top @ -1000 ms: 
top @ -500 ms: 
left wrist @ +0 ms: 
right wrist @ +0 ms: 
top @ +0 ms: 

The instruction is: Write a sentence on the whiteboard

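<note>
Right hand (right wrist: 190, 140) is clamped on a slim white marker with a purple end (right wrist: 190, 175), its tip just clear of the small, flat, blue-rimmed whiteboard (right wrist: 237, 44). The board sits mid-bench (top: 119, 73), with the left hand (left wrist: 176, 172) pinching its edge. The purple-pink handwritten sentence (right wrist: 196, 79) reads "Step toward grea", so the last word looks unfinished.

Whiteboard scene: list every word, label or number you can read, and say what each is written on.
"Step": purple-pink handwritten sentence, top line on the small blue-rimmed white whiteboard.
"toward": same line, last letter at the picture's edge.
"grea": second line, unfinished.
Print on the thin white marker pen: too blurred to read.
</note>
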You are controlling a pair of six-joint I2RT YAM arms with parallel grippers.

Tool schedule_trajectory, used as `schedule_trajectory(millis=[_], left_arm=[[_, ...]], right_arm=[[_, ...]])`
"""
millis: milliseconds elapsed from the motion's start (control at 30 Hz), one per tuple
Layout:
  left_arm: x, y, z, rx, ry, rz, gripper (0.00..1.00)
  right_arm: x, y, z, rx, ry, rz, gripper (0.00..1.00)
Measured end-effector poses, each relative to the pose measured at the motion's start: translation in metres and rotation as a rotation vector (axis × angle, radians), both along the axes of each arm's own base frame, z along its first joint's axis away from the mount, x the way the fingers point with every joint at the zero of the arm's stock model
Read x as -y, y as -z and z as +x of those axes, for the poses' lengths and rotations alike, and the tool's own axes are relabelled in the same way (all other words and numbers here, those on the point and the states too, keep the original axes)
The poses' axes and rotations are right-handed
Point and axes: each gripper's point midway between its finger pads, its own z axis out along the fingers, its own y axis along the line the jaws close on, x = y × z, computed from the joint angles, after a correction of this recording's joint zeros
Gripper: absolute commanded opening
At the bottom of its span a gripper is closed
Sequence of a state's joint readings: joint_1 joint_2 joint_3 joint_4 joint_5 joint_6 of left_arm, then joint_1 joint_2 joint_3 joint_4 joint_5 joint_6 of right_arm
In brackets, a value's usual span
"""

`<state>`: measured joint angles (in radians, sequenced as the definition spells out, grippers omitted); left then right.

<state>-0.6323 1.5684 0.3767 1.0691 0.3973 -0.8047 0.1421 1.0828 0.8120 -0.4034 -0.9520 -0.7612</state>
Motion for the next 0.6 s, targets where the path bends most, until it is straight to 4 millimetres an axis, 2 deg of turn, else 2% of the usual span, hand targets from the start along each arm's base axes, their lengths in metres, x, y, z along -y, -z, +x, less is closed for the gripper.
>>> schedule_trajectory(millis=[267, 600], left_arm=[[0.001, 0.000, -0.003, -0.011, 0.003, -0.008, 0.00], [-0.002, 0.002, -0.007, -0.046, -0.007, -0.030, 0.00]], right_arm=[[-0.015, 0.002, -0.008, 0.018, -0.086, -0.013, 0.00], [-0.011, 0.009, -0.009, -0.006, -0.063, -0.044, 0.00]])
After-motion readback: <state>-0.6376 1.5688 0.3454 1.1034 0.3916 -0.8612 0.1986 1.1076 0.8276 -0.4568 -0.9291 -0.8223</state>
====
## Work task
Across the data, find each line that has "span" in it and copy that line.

## Answer box
At the bottom of its span a gripper is closed
In brackets, a value's usual span
Motion for the next 0.6 s, targets where the path bends most, until it is straight to 4 millimetres an axis, 2 deg of turn, else 2% of the usual span, hand targets from the start along each arm's base axes, their lengths in metres, x, y, z along -y, -z, +x, less is closed for the gripper.

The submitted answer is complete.